FORMAZIONI – Olanda (4-2-3-1): Stekelenburg; Van der Wiel, Heitinga, Mathijsen, Van Bronckhorst; De Jong, Van Bomme; Kuyt, Sneijder, Robben; Van Persie. C.t.Van Marwijk. Spagna (4-2-3-1): Casillas; Sergio Ramos, Piqué, Puyol, Capdevila; Busquets, Xabi Alonso; Xavi, Iniesta, Pedro; Villa. C.t.Del Bosque.
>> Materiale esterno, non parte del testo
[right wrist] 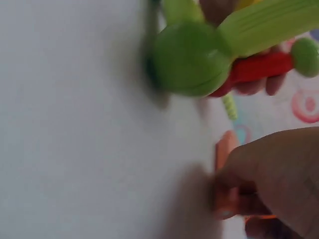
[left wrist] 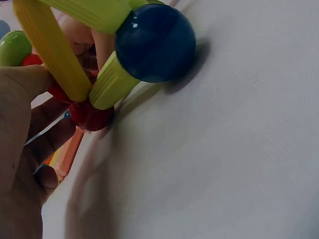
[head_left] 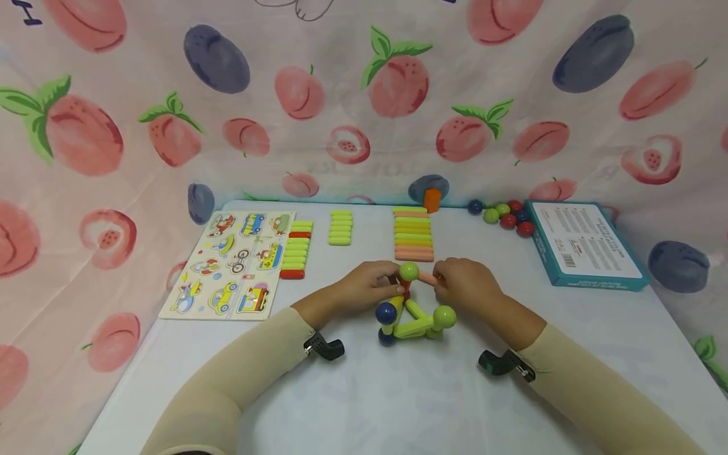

C’È CANNAVARO – Fabio Cannavaro è tornato in Sudafrica per riconsegnare la Coppa del Mondo che è stata nostra per 4 anni. L’ormai ex capitano azzurro passerà il testimone ad una tra Olanda e Spagna, salvo affidare il compito a Nelson Mandela qualora dovesse essere presente alla festa. In una intervista a Sky Sport 24, Cannavaro non ha nascosto la sua amarezza: ”È emozionante essere qui, è una Coppa che ci ha dato tanto, ci ha fatto vivere emozioni straordinarie e quindi doverla riconsegnare sarà veramente difficile”. Sull’uscita precoce dell’Italia: “Questo è il Mondiale – ha aggiunto Cannavaro riferendosi alle varie elimazioni eccellenti -. Può nascondere sempre tante insidie, non c’è mai nulla di scontato e non è detto che vinca sempre la più forte. Il Mondiale è bello anche per questo e quindi tutte queste cose non mi hanno sorpreso”.